▶ **TASK REQUIREMENTS**:
The answer must be the full listing, restated word for word.

▶ **PROVIDED DATA**:
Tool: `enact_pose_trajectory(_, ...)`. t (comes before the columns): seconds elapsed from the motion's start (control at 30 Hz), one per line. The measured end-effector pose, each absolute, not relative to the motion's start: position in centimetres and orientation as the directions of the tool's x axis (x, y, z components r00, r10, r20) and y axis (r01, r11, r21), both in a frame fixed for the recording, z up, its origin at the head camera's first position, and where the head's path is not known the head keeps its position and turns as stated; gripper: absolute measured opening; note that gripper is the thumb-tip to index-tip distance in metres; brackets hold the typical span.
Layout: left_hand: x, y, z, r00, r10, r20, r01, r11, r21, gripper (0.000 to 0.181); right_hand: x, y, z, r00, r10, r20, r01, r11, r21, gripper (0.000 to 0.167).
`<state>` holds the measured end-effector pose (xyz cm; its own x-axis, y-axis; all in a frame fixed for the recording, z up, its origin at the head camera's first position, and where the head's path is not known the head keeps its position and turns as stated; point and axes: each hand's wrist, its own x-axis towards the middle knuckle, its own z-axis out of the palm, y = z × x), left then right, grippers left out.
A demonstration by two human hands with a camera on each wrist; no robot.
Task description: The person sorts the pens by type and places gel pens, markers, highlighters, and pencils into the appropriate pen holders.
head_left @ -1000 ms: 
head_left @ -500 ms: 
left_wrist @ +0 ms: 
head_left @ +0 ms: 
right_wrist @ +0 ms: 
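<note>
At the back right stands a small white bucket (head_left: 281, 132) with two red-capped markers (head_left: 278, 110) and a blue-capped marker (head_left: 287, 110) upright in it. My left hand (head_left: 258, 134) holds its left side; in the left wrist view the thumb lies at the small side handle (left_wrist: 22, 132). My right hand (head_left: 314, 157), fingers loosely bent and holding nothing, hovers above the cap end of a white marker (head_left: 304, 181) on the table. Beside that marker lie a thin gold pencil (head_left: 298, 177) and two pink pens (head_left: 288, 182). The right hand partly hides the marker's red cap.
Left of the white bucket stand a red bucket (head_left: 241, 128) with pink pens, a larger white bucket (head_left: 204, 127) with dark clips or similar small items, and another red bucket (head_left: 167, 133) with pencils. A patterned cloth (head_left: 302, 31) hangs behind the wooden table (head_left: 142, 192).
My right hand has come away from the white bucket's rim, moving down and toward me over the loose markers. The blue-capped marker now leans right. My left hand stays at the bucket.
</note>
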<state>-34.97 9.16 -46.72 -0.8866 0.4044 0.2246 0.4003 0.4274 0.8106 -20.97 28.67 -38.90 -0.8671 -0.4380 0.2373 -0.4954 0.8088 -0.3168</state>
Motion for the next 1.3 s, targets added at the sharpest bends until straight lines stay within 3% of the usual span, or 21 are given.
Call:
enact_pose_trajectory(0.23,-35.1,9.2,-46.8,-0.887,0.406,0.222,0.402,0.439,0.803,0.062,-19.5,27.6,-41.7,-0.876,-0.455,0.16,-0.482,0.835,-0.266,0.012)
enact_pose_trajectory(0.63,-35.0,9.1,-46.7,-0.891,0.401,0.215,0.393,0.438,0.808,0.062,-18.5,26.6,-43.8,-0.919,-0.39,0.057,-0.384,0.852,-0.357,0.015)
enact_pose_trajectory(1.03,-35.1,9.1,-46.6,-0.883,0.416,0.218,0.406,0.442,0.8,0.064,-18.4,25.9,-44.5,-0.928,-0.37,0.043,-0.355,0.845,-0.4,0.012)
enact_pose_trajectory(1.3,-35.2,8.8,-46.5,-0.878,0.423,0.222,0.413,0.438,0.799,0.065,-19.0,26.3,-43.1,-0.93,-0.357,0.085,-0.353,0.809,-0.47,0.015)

▶ **EXERCISE RESULT**:
Tool: `enact_pose_trajectory(_, ...)`. t (comes before the columns): seconds elapsed from the motion's start (control at 30 Hz), one per line. The measured end-effector pose, each absolute, not relative to the motion's start: position in centimetres and orientation as the directions of the tool's x axis (x, y, z components r00, r10, r20) and y axis (r01, r11, r21), both in a frame fixed for the recording, z up, its origin at the head camera's first position, and where the head's path is not known the head keeps its position and turns as stated; gripper: absolute measured opening; note that gripper is the thumb-tip to index-tip distance in metres; brackets hold the typical span.
Layout: left_hand: x, y, z, r00, r10, r20, r01, r11, r21, gripper (0.000 to 0.181); right_hand: x, y, z, r00, r10, r20, r01, r11, r21, gripper (0.000 to 0.167).
`<state>` holds the measured end-effector pose (xyz cm; its own x-axis, y-axis; all in a frame fixed for the recording, z up, its origin at the head camera's first position, and where the head's path is not known the head keeps its position and turns as stated; point and axes: each hand's wrist, its own x-axis towards the middle knuckle, its own z-axis out of the palm, y = z × x), left then right, grippers left out.
A demonstration by two human hands with a camera on each wrist; no robot.
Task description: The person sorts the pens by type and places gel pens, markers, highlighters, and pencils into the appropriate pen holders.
head_left @ -1000 ms: 
head_left @ -500 ms: 
left_wrist @ +0 ms: 
head_left @ +0 ms: 
right_wrist @ +0 ms: 
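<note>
At the back right stands a small white bucket (head_left: 281, 132) with two red-capped markers (head_left: 278, 110) and a blue-capped marker (head_left: 287, 110) upright in it. My left hand (head_left: 258, 134) holds its left side; in the left wrist view the thumb lies at the small side handle (left_wrist: 22, 132). My right hand (head_left: 314, 157), fingers loosely bent and holding nothing, hovers above the cap end of a white marker (head_left: 304, 181) on the table. Beside that marker lie a thin gold pencil (head_left: 298, 177) and two pink pens (head_left: 288, 182). The right hand partly hides the marker's red cap.
Left of the white bucket stand a red bucket (head_left: 241, 128) with pink pens, a larger white bucket (head_left: 204, 127) with dark clips or similar small items, and another red bucket (head_left: 167, 133) with pencils. A patterned cloth (head_left: 302, 31) hangs behind the wooden table (head_left: 142, 192).
My right hand has come away from the white bucket's rim, moving down and toward me over the loose markers. The blue-capped marker now leans right. My left hand stays at the bucket.
</note>
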<state>-34.97 9.16 -46.72 -0.8866 0.4044 0.2246 0.4003 0.4274 0.8106 -20.97 28.67 -38.90 -0.8671 -0.4380 0.2373 -0.4954 0.8088 -0.3168</state>
Motion for the next 1.3 s, targets added at the sharpest bends until straight lines stay within 3% of the usual span, or 21 are given.
Call:
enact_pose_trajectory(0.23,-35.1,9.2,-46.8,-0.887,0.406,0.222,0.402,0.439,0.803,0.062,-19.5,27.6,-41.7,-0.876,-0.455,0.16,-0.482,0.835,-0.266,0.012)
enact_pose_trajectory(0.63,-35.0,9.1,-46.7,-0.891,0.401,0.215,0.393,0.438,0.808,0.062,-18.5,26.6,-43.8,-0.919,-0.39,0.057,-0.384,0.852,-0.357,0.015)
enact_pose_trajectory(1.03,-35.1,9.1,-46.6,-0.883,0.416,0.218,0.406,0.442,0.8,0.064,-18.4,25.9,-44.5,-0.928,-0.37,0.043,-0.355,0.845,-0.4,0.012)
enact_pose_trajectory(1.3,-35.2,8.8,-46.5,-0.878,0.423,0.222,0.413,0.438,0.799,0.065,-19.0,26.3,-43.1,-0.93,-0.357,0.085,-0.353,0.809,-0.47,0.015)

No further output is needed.